Electron affinity of noble or inert gases is zero. Why ?
Inert or noble gases are highly stable due to their completely filled valence shell and due to this, they do not have capacity to accept electron. Therefore, their electron affinity is zero.

Why do noble gases have comparatively large atomic sizes ?
Noble gases have comparatively large atomic sizes because they have van der Waals' radii only which are expected to have larger magnitude whereas other members of a period have either covalent or metallic radii which are less in magnitude.

Noble gases have higher values of ionisation potential. Explain ?
Ionisation potential of noble gases is higher because noble gases have stable and complete electronic configuration. Therefore, higher amount of energy is needed in remove an electron.

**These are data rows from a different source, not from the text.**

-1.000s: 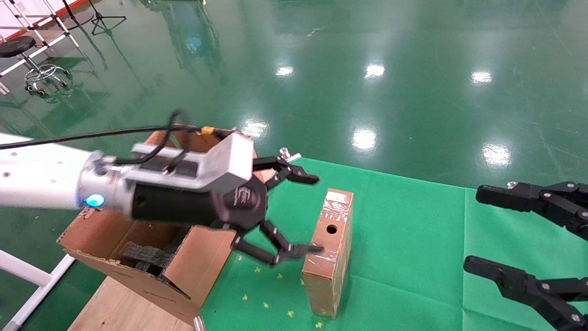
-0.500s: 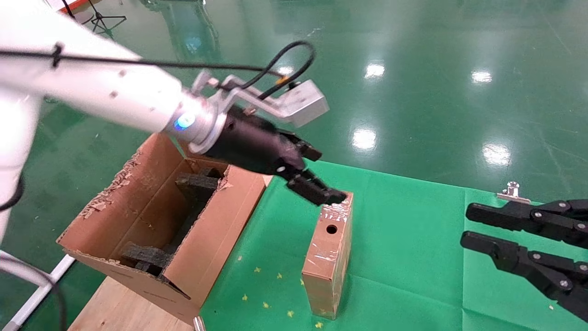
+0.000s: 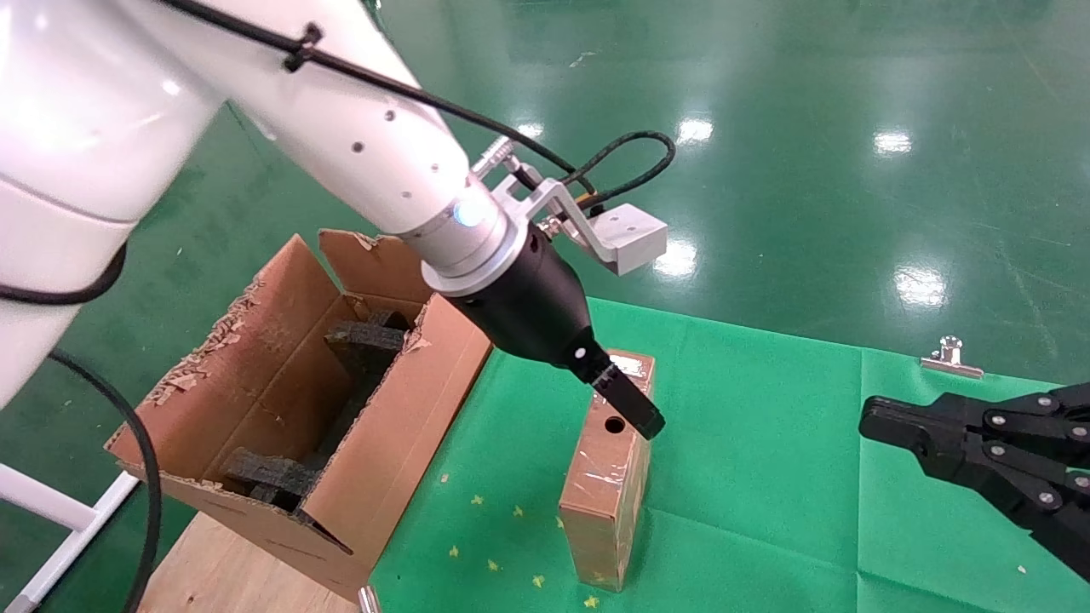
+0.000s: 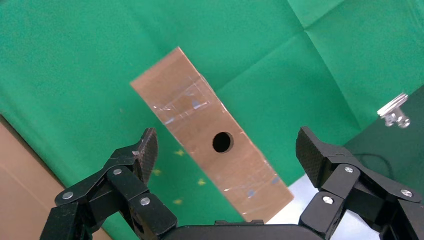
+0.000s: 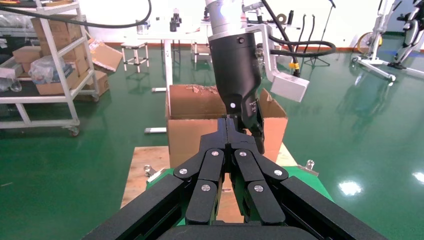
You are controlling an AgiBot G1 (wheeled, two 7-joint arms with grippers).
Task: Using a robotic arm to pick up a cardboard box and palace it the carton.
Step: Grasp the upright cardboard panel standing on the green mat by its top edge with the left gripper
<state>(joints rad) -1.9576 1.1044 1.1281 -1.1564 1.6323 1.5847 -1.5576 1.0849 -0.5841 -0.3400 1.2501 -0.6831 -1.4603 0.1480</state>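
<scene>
The slim taped cardboard box (image 3: 606,494) stands on its long edge on the green cloth, the narrow face with the round hole up. My left gripper (image 3: 634,410), on the white arm, points down right over that face, close above it. In the left wrist view its fingers (image 4: 145,150) are spread wide on either side of the box (image 4: 192,107), not touching it. The large ragged carton (image 3: 281,400) with black foam inside stands to the left of the box. My right gripper (image 3: 881,421) is shut and empty at the right over the cloth.
A metal clip (image 3: 951,358) pins the green cloth (image 3: 766,477) at its far right edge. The carton rests on a wooden board (image 3: 221,570). The right wrist view shows shelving with boxes (image 5: 50,60) beyond the shiny green floor.
My left arm has swung from beside the carton to above the box, and the gripper has turned to point down. My right gripper has closed from wide open to shut.
</scene>
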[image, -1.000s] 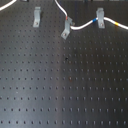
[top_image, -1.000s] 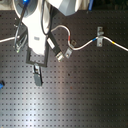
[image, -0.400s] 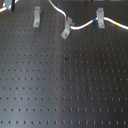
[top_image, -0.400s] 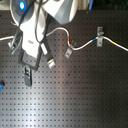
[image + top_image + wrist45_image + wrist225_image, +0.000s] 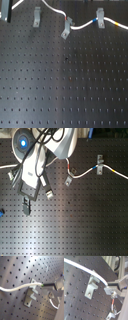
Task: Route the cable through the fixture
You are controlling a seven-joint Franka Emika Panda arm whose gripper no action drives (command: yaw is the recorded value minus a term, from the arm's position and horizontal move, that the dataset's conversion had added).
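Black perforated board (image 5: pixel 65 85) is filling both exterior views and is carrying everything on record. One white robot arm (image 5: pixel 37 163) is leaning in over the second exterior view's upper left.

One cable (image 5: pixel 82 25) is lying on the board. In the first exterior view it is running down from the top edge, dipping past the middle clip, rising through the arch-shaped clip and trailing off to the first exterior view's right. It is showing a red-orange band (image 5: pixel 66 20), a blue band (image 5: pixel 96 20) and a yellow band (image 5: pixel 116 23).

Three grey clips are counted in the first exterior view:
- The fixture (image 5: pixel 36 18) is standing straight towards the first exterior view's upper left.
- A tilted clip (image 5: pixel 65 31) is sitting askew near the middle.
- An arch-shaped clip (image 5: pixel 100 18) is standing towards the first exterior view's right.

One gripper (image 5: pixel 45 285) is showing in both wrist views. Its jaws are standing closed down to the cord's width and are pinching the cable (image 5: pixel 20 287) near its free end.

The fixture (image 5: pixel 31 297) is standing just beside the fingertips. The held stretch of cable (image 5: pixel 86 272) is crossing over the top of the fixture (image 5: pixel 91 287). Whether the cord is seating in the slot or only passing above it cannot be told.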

Why is N2 is less reactive at room temperature ?
In the nitrogen molecule (N2), two atoms of nitrogen are linked by triple bord (N = N). Due to small atomic size of the element (atomic radius = 70 pm), the bond dissociation enthalpy is very high (946 KJ per mol). This means that it is quite difficult to cleave or break the triple bond at room temperature. As a result, N2 is less reactive at room temperature. Oxygen forms O2 but sulphur forms S8, Explain.
Atomic size of oxygen is smaller so it can form σ– bond as well as π– bond between O and O atoms and exists as O2.
Atomic size of sulphur is bigger so it form σ– bond only and can not form π – bond together with s – bond between S and S atoms. To satisfied its valency, it forms S8 molecule in which all sulphur atoms bonded with only σ– bond and exist in crown shape.